So I managed to get a cab, and they arrived really quite late, 10, 10.15 or something. And it was the briefest of encounters. It’s the last time I saw her. I remember clocking that she’d suddenly become taller than my niece Tyrian, Imran’s daughter. I put them back to back, and we had a little giggle. She hadn’t recognised [Shirsha 0:12:01] in the darkness, she’d thought he was her cousin Sulaiman, and so she hugged this guy she’d never met before. And then giggled in my ear that she’d hugged him because she hadn’t quite realised that it wasn’t Sulaiman her cousin.

And then they kind of sloped off down the lawn to the kind of outbuilding which is where we have some bedrooms and a sort of party room where they kind of hang out, where they were going to sleep. And I regret not going with them. I think ordinarily I would have gone and hung out there for a bit, but on this occasion we had an early start and went to bed. And that was the last time I saw her.

And the next day we woke up, I woke up the various boys in the house, my wife Jemima, and we had a quick breakfast which I made, and we piled into two cars and drove to Gillingham station to get on the train to go to Charterhouse where the team we were playing had managed to rent the pitch there. It was a team of Indians over from India and one of them had gone to Charterhouse, so they got hold of the pitch.

Andy Coulson:                   [0:12:58] Right.

Ben Goldsmith:                  [0:12:59] And my wife Jemima was taking the same train on to London where she’s a chef in a restaurant.

So the only people at the house were the two sleeping girls, Iris and her friend Raffy, our two toddlers, Jemima and I had two toddlers, Eliza and Arlo at the time were two and less than one, and a German au pair we had for the summer. And then later in the day my ex-wife Kate, who lived in a cottage nearby, went round to see Iris an Raffy for a cup of tea before going to London herself.

And she told me that Iris had said to her, “I saw a ghost in the night, Mum. You know I’ve never said stuff like that before, I don’t know, but I saw a ghost last night in our room. Didn’t I, Raffy? I woke you up.” And Raffy said, “Yes, she woke me up.” “I saw a girl my age in the room. I honestly saw a ghost, Mum.” That was the conversation they had.

And then Kate hopped in the car and herself drove to London, mid-morning. And the girls, I heard from Raffy later they hung about in the garden playing music from a little music machine, they played some tennis which Iris had been learning at school, and then they had some lunch with the little children, and then then hopped on a farm vehicle known as the Mule, which is a kind of Polaris, a sort of heavy, slow-moving thing, really used to lug stuff around.

Andy Coulson:                   [0:14:23] It’s been described as a quad bike but it’s not a quad bike.

Ben Goldsmith:                  [0:14:24] It’s not a quad bike, it’s much bigger.
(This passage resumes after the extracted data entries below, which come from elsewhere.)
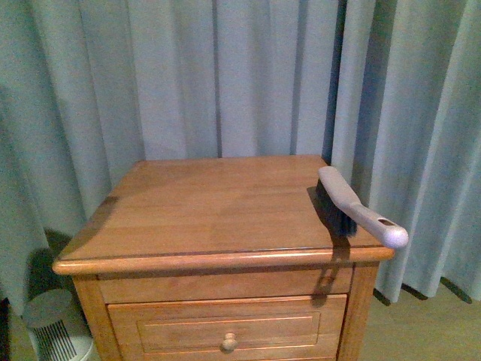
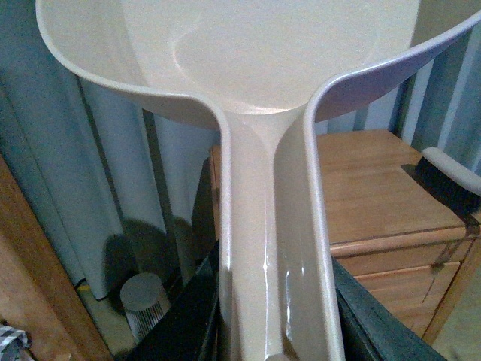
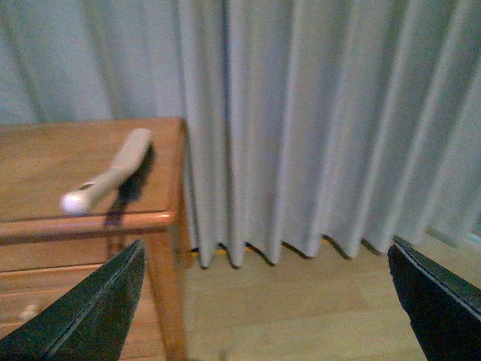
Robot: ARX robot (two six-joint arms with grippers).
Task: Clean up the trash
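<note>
The sweeping had not begun: this looked like the tool-gathering step. The left gripper (image 2: 274, 301) was clamped on the handle of the beige dustpan (image 2: 248, 60), whose pan, as far as it showed, was empty and held off the far left side of the cabinet. The right gripper (image 3: 266, 244) hung beyond the right edge with its jaws spread wide and nothing between them. The brush (image 1: 353, 207) lay bristles down along the right edge of the tabletop (image 1: 210, 203), its pale handle jutting past the front right corner. The trash, the white wad to be cleared, showed in none of the views, so its place could not be told. The next move probably called for the right arm to close on that overhanging handle squarely, without knocking the brush off the corner, and then for the wad to be found. The top was warm, smooth wood, bare apart from the brush, over a drawer (image 1: 225, 323) with a round knob. Grey-blue curtains (image 1: 225, 75) hung behind, and a white ribbed appliance (image 1: 56, 323) stood on the floor by the front left corner.
</note>
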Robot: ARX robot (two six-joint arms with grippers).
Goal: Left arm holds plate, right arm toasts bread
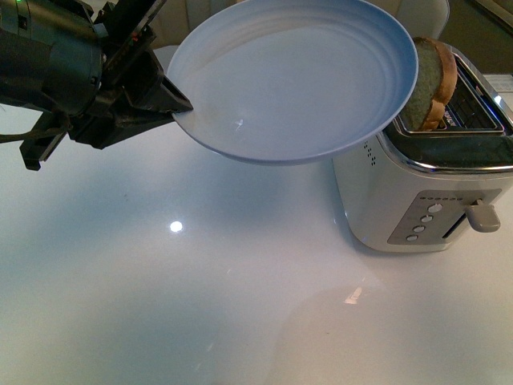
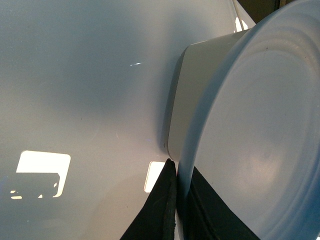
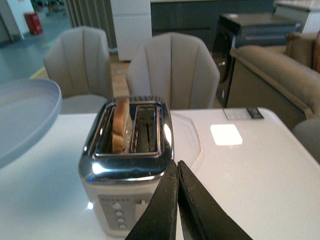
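Front view: left end effector [image 1: 178,104] is clamped on the plate [image 1: 296,80] rim, holding it tilted above the surface [image 1: 160,305]. Bread [image 1: 437,80] stands upright in one toaster [image 1: 433,192] slot, near the surface's right edge. Right end effector [image 3: 177,172] is closed, empty and pointed toward the toaster.

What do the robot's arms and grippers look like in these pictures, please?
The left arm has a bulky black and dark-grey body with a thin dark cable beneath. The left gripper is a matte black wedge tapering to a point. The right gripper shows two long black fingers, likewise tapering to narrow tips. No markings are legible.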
It’s a six-seater, it’s like a van. It’s like an open-sided van with a truck bed at the back that you can put stuff in. You can move hay around, you can round up cows with it. It’s not particularly quick, it’s a big kind of diesel thing. The children have been driving it since they were seven or eight, I’d taught them how to drive it supervised, and then in their sort of teens, I guess thirteen, fourteen, I’d allowed them to start driving it themselves.

Andy Coulson:                   [0:14:53] Actually quite a slow-moving thing?

Ben Goldsmith:                  [0:14:55] Yes, it was not very quick. It was not very quick. I mean, I don’t think this particular one was licenced to go on the road. I think you could have got a number plate for it, but it was a slow-moving thing, it’s a farm vehicle, much slower than a quad bike. But top-heavy, and as it turns out they turn over. They can turn over. It hadn’t really occurred to anyone that this could turn over, but they can and it did.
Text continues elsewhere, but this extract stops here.